En los últimos meses, ponerse una curita en el ombligo antes de salir volvió a viralizarse en TikTok, Instagram y grupos de bienestar. En Argentina, la tendencia empezó a replicarse con fuerza, combinando tradiciones orientales con creencias locales vinculadas a la energía personal.
Algunos la adoptan por curiosidad. Otros aseguran que les aporta calma y mayor sensación de resguardo frente a situaciones estresantes.
Desde la mirada del Feng Shui, el ombligo es considerado un centro energético relacionado con la energía vital y la conexión con el entorno. Sin embargo, especialistas aclaran que no existen rituales universales dentro de esta filosofía y que muchas prácticas se adaptan a las creencias individuales.
Por qué se pone una curita en el ombligo: origen y significado
Quienes incorporan este hábito lo hacen como una barrera simbólica frente a influencias externas. La intención es conservar la energía propia y minimizar posibles "fugas" durante encuentros sociales, jornadas laborales intensas o traslados.

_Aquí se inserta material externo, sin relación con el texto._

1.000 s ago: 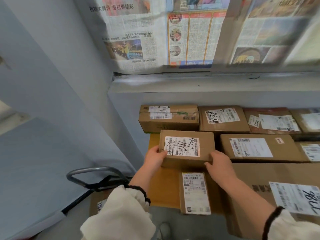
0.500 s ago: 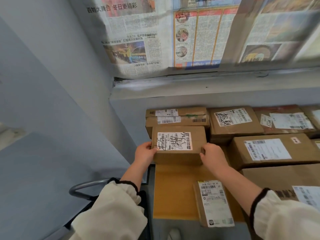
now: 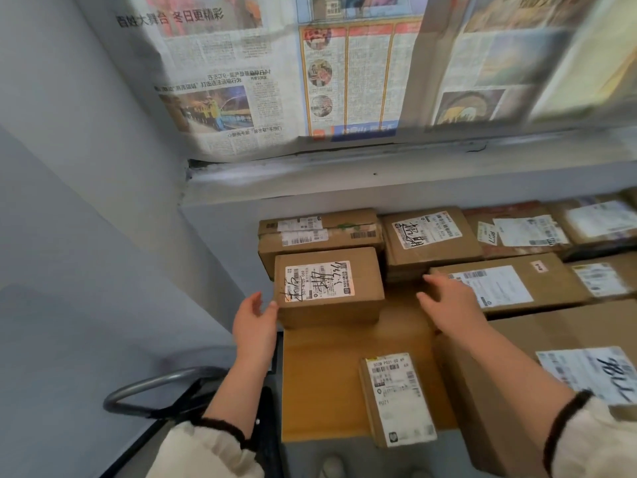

Se trata de una práctica simbólica, psicológica y estética, más relacionada con la percepción personal que con evidencia científica comprobada.
¿Protección real o efecto placebo?
Investigaciones sobre rituales y creencias destacan la influencia del efecto placebo y de la intención consciente. Sentirse protegido puede disminuir la ansiedad y aumentar la sensación de control, generando un beneficio emocional concreto, aunque no haya cambios energéticos medibles según la ciencia convencional.
En este sentido, el impacto podría estar más vinculado a la interpretación individual que a una modificación objetiva del entorno.
Recomendaciones si se decide practicarlo
Aunque no existen estudios que respalden su eficacia energética, la práctica se considera inofensiva si se toman ciertos recaudos:
Usar una curita limpia y aplicarla sobre piel seca.
Cambiarla con frecuencia para evitar irritaciones.
Elegir materiales hipoalergénicos.
No colocarla sobre heridas abiertas.
No reemplazar tratamientos médicos formales por este tipo de rituales.
No es necesario utilizarla todo el día: puede aplicarse únicamente en momentos en los que se busque mayor seguridad emocional.
Entre la tendencia y la creencia personal
En Argentina, esta costumbre se difundió a través de publicaciones y comunidades digitales vinculadas al bienestar. Para algunas personas es una curiosidad pasajera; para otras, un recurso simbólico que aporta tranquilidad.
Especialistas recomiendan contextualizar su origen y evitar presentar la práctica como una solución comprobada. Más allá del ritual, el equilibrio emocional depende de múltiples factores y no de un único gesto.